How to protect you and your family from negligent drivers with minimal automobile insurance coverage.
What type of insurance covers my family or I if we are struck by another driver? How much insurance does the driver that struck my car injuring my family and I have? How do I protect my family from another driver that has no insurance or NYS minimum insurance coverage? These are questions you may ask yourself before or after a motor vehicle accident.
The Declarations (DEC) page of your automobile insurance policy list all the types of coverages you pay for. Two of those coverages are: Bodily Injury (BI) and Supplemental Underinsured Motorist (SUM).

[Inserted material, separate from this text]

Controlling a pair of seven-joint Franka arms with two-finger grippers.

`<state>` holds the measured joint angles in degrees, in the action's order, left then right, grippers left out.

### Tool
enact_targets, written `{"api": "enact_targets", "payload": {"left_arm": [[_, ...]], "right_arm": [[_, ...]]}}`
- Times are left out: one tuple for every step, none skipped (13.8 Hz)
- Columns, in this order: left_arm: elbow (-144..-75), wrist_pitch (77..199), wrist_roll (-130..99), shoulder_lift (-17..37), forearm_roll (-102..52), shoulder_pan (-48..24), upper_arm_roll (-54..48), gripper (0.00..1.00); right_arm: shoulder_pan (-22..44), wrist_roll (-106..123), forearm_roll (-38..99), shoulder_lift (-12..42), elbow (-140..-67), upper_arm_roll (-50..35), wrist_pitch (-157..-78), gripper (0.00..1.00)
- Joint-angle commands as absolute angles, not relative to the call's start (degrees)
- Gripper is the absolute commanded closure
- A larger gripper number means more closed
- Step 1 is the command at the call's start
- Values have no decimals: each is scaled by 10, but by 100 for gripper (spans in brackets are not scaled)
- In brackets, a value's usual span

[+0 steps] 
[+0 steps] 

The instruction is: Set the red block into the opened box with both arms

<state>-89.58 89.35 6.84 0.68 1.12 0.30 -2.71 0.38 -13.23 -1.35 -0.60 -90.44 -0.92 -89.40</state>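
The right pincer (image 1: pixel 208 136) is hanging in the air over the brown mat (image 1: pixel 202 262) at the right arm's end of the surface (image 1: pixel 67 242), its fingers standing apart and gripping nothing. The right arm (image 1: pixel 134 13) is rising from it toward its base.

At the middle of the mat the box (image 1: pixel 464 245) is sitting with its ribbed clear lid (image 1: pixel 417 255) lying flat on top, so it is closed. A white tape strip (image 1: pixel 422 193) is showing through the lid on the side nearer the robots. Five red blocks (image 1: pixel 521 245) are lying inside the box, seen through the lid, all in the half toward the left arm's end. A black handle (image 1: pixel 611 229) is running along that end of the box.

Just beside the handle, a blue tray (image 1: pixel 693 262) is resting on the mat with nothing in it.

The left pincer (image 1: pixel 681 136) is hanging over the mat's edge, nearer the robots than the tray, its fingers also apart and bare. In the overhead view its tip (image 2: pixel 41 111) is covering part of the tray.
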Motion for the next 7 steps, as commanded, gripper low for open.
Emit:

Bodily Injury (BI) or liability coverage is what pays other people for their injuries that you (or the operator of your vehicle) caused during a motor vehicle accident. Similarly, if you or your family are injured in an accident through the fault of another driver, it is that driver’s BI coverage that pays you and your family for your injuries.
Importantly, the minimum in NYS that everyone must have in BI coverage is $25,000/$50,000 or $25,000 per person and $50,000 per accident. If the driver that injures you has the minimum BI coverage, the most that you can recover is $25,000 (per person) and the total amount available, regardless of the number of injured people in your car, is $50,000 (per accident). That means if you are a family of 6 and all 6 members are seriously injured in the accident the entire family would have to split the $50,000.
In New York, everyone has the ability to purchase Supplemental Underinsured Motorist or SUM coverage above the State’s minimum ($25,000/$50,000) through their own insurance company. It covers you and your family above the amount of BI coverage the driver that injured you has. SUM only applies if the other driver was liable for the accident. If the accident was your fault SUM coverage does not apply.
Your SUM coverage cannot be greater than your BI coverage. If you want SUM coverage of $250,000/$500,000 then your BI coverage must be at least $250,000/$500,000 too.
Practical Example: You are injured by a vehicle that has $25,000/$50,000 in BI coverage. Your SUM coverage is $100,000/$300,000. Your injuries are valued at more than $100,000. We would obtain the $25,000 from the other vehicle’s BI coverage with the consent of your own insurance carrier. We would then make an SUM claim against your own insurance company for $75,000. You are entitled to receive a total up to the maximum SUM coverage you possess. Thus, $25,000 from the other vehicle plus $75,000 from your SUM coverage equals $100,000. (*Pursuing an SUM claim can be complicated and full of pitfalls. You must consult with personal injury attorney prior to pursuing an SUM claim.)
In my opinion, SUM coverage is one of the most important automobile coverages as it protects you and your family from underinsured drivers. In my experience, the cost to increase your limits is minimal. If nothing else, ask your insurance professional the options and cost to increase your SUM coverage.